Signed-off-by: Chris Wright <>



Patch from mainstream:
[PATCH] stale POSIX lock handling

I believe that there is a problem with the handling of POSIX locks, which the attached patch should address.

The problem appears to be a race between fcntl(2) and close(2). A multithreaded application could close a file descriptor at the same time as it is trying to acquire a lock using the same file descriptor. I would suggest that that multithreaded application is not providing the proper synchronization for itself, but the OS should still behave correctly.

SUS3 (Single UNIX Specification Version 3, read: POSIX) indicates that when a file descriptor is closed, that all POSIX locks on the file, owned by the process which closed the file descriptor, should be released.

The trick here is when those locks are released. The current code releases all locks which exist when close is processing, but any locks in progress are handled when the last reference to the open file is released.
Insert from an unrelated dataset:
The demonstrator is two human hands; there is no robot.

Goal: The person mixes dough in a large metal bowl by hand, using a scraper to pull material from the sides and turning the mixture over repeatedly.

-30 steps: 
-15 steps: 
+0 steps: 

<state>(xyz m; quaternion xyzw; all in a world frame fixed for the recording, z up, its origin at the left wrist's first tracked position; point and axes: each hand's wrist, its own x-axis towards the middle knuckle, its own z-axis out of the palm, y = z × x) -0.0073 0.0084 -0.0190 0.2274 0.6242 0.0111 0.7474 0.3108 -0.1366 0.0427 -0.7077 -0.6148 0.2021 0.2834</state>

There are three cases to consider.

One is the simple case, a multithreaded (mt) process has a file open and races to close it and acquire a lock on it. In this case, the close will release one reference to the open file and when the fcntl is done, it will release the other reference. For this situation, no locks should exist on the file when both the close and fcntl operations are done. The current system will handle this case because the last reference to the open file is being released.

The second case is when the mt process has dup(2)'d the file descriptor. The close will release one reference to the file and the fcntl, when done, will release another, but there will still be at least one more reference to the open file. One could argue that the existence of a lock on the file after the close has completed is okay, because it was acquired after the close operation and there is still a way for the application to release the lock on the file, using an existing file descriptor.

The third case is when the mt process has forked, after opening the file and either before or after becoming an mt process. In this case, each process would hold a reference to the open file. For each process, this degenerates to first case above. However, the lock continues to exist until both processes have released their references to the open file. This lock could block other lock requests.

The changes to release the lock when the last reference to the open file aren't quite right because they would allow the lock to exist as long as there was a reference to the open file. This is too long.

The new proposed solution is to add support in the fcntl code path to detect a race with close and then to release the lock which was just acquired when such as race is detected. This causes locks to be released in a timely fashion and for the system to conform to the POSIX semantic specification.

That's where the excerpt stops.